1.2.1. Théorie du capital et entrepreneur

L’activité économique s’inscrit dans le temps et doit par conséquent être considérée comme un processus. De plus, de nombreux éléments peuvent intervenir au cours de ce processus : des changements inattendus peuvent apparaître et ouvrir de nouvelles possibilités aux agents économiques. Il s’ensuit, selon Lachmann (1956, p. 3), qu’‘« à tout moment, certains capitaux ne sont pas utilisés aux fins auxquelles ils étaient destinés au départ ’». Toutefois, un capital n’est pas, ou très rarement, employé isolément. Les capitaux sont employés conjointement et de manière complémentaire. Or, seules certaines combinaisons sont techniquement réalisables. Aussi, le premier rôle de l’entrepreneur est-il de choisir parmi les différentes combinaisons productives celles qui lui permettront de réaliser son plan de production. Ce choix de combinaisons productives, bien que souvent considéré comme donné, constitue une activité essentielle pour l’entrepreneur. Lachmann souligne que l’entrepreneur « doit dépenser beaucoup de temps et d’efforts à chercher quelles sont les « meilleures » combinaisons productives [best mode of complementarity] ». En ce sens, puisque chaque décision repose sur une interprétation, toute combinaison productive repose sur une anticipation quant au résultat que peut produire la combinaison productive choisie. L’activité de l’entrepreneur qui consiste à sélectionner une combinaison de production est donc spéculative.

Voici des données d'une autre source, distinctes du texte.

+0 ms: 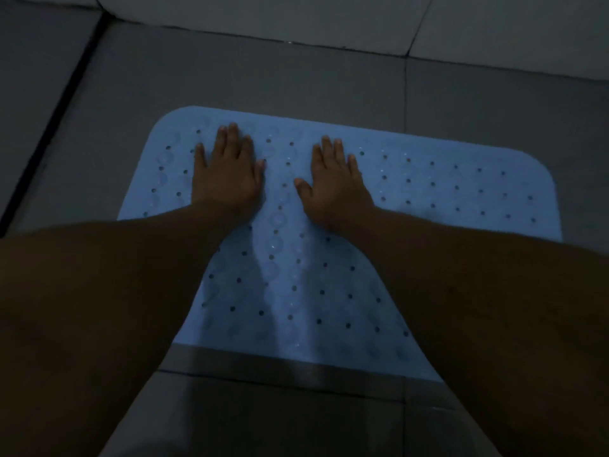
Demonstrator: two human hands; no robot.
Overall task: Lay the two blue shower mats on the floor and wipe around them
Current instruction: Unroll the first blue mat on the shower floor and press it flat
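Note:
A light blue shower mat (445, 189) with rows of small holes lies flat on the grey tiled floor. My left hand (227, 173) presses flat on its far left part, fingers straight and spread. My right hand (336, 186) lies flat on the mat near its middle, fingers straight too. Both forearms reach in from the bottom corners and cover parts of the mat's near side. Only one mat is in view. The light is dim.
Grey floor tiles (263, 70) surround the mat. A pale tiled wall base (494, 28) runs along the top. A dark groove (56, 120) crosses the floor at the left. A narrow metal strip (280, 367) lies along the mat's near edge.

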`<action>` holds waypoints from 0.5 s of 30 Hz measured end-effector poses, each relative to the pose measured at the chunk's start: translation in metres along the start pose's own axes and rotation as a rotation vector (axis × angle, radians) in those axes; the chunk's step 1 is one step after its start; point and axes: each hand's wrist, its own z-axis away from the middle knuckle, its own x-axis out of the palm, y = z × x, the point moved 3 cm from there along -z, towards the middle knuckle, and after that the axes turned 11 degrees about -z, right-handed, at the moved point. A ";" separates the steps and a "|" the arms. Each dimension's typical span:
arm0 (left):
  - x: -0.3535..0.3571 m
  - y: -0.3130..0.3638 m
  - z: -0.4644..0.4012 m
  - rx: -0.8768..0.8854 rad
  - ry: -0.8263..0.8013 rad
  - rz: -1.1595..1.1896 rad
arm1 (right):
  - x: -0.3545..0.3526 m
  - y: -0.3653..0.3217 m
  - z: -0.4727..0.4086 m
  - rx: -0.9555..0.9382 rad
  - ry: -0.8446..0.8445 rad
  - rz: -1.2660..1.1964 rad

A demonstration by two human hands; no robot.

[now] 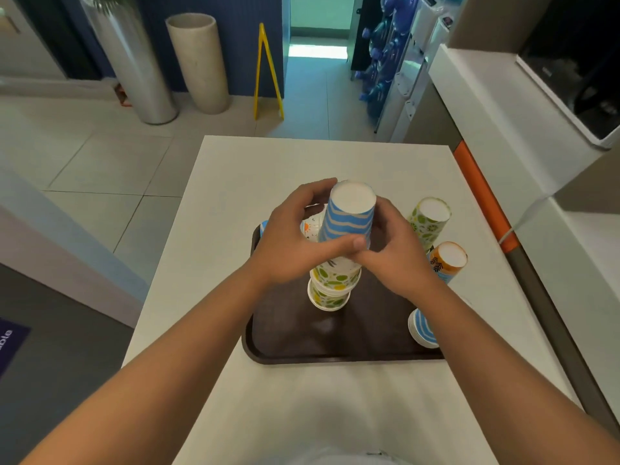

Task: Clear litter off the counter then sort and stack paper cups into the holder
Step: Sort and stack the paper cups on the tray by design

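Nearest, below the right wrist: a short stack of blue-striped cups (423,328), upside down, at the tray's near right corner. Brown tray (302,344) lies on the white counter (235,169), under both hands.

Between the two wrists: a stack of green-leaf cups (330,285), inverted, standing on the tray. Its top runs up into the hands.

Left hand (288,243) curls round the left side of an inverted blue wavy cup (349,213), thumb across its lower front, fingers behind its far rim. Right hand (399,253) grips the same cup's right side, fingers wrapped behind; fingertips hidden. The cup sits atop the green-leaf stack, tilted slightly.

Just right of the right hand: an orange cup stack (448,260), inverted. Beyond it, a taller green-patterned stack (429,219), leaning.

Left of the left hand, mostly hidden: a sliver of another blue cup (264,226). Behind the left-hand fingers, a white cup with a sun print (310,228)

Far off, on the floor: a yellow folding sign (266,72)
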 end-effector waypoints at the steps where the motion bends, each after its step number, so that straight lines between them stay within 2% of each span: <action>1: -0.001 -0.004 0.003 -0.008 0.001 -0.002 | 0.000 -0.001 -0.003 0.009 0.006 -0.005; 7: -0.004 -0.015 0.016 -0.082 -0.115 -0.071 | -0.007 -0.023 -0.016 -0.019 0.079 -0.077; 15: 0.009 -0.003 0.002 -0.057 -0.100 -0.101 | -0.021 -0.055 -0.022 -0.065 0.178 -0.178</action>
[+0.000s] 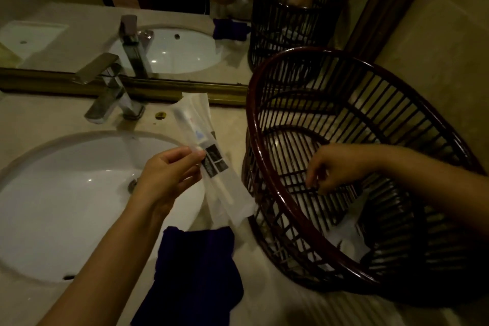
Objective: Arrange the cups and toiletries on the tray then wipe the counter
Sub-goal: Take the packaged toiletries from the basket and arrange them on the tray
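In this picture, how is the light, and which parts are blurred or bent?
Head view: dim, yellowish light; small glare spots on the white sink. The right hand inside the dark basket is motion-blurred; the left hand holding the clear toiletry packets is sharper. Wide-angle lens bends the mirror frame and the basket rim.

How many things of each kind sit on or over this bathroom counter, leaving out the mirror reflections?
Dark slatted wicker basket: 1
Clear plastic toiletry packets, held in the left hand: at least 2, blurred
Dark blue cloth: 1
Chrome tap: 1
White oval sink: 1
Total: at least 6
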`<act>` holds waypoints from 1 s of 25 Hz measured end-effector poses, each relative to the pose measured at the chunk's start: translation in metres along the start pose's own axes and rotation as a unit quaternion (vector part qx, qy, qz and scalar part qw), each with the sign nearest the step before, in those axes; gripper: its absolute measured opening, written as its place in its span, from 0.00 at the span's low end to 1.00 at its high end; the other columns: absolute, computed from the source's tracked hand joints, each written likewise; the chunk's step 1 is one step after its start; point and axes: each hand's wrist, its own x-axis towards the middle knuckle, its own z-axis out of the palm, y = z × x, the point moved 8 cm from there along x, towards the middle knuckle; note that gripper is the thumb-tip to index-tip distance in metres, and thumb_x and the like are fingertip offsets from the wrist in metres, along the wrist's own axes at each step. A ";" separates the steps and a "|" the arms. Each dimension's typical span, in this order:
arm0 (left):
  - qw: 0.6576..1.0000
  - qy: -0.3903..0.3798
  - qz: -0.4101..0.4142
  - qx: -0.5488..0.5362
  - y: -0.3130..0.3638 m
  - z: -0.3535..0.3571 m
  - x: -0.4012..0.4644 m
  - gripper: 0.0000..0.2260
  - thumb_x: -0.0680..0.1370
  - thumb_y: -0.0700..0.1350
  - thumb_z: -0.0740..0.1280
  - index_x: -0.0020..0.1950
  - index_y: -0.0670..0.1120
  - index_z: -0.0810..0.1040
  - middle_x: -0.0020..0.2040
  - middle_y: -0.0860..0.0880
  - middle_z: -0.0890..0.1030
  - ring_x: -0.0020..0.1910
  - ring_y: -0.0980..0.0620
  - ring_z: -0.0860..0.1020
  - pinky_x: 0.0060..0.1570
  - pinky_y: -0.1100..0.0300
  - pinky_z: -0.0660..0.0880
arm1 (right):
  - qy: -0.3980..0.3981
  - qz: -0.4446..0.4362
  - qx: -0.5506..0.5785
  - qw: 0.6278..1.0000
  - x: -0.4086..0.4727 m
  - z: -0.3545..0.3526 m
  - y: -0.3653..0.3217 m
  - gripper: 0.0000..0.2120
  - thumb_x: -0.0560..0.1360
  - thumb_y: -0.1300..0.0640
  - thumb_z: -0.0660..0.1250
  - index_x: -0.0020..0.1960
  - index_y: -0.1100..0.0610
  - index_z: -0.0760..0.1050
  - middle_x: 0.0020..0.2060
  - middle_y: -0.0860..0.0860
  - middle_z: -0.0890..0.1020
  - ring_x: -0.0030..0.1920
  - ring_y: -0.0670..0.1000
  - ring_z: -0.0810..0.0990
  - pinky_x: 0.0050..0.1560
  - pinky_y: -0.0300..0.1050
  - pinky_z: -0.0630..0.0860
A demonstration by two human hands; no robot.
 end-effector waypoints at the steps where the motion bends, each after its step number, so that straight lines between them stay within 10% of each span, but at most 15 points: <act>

Même lorsque l’entrepreneur parvient rapidement à un choix, le changement continu dans les circonstances le contraint à réviser son plan de production et plus particulièrement le choix de la combinaison productive. Lachmann (1956, p. 4) substitue ainsi le concept de « structure de capital » 421 à celui de « stock de capital ». Ce concept lui permet d’abandonner la définition « quantitative » du capital et de mettre l’accent sur le fait que la valeur du capital est affaire d’interprétation, c’est-à-dire de « spéculation ». La « structure de capital » se compose d’une variété d’éléments productifs ordonnés en fonction des fins que l’entrepreneur souhaite les voir remplir. La « structure de capital » observée correspond ainsi à l’ordre qui émerge de la confrontation des plans de production entre eux, mais aussi de la confrontation de ces plans avec ceux des consommateurs. Ainsi, ‘« de la poussée et l’attraction des forces du marché émerge finalement un réseau de plans qui détermine le modèle de l’utilisation du capital »’ (1956, p. 10).

Plus encore, Lachmann (1956, p. 14) refuse de considérer que l’activité de l’entrepreneur puisse être déterminée par l’expérience passée ; car ce « déterminisme » est contraire à l’« expérience courante ». La fonction de l’entrepreneur renvoie à la construction d’un plan de production et au choix des combinaisons productives qui se fonde sur des anticipations et un « diagnostic de la « situation » dans laquelle son action doit être entreprise » (1956, p. 15). Dès lors, l’analyse du processus par lequel les changements inattendus sont intégrés « présuppose l’étude des anticipations entrepreneuriales ». Les anticipations des entrepreneurs dépendant de nombreux facteurs, il s’ensuit que le résultat de l’activité entrepreneuriale ne peut être prédit avec certitude. Il n’est donc pas possible de considérer qu’il existe une tendance à la coordination des actions des individus, ou selon le vocabulaire microéconomique « usuel », qu’il existe un « équilibre » entre les divers plans d’action des individus. Le résultat de la confrontation des divers plans d’action dépend en effet des circonstances dans lesquelles se déroule le processus de confrontation.

Notes
421.

Pour une analyse des liens entre la théorie du capital de Lachmann et celle de Böhm-Bawerk et d’Hayek, nous renvoyons le lecteur aux propres commentaires de Lachmann (1956, pp. 11-12), mais aussi plus récemment aux travaux de P. Lewin (1994 et 1996).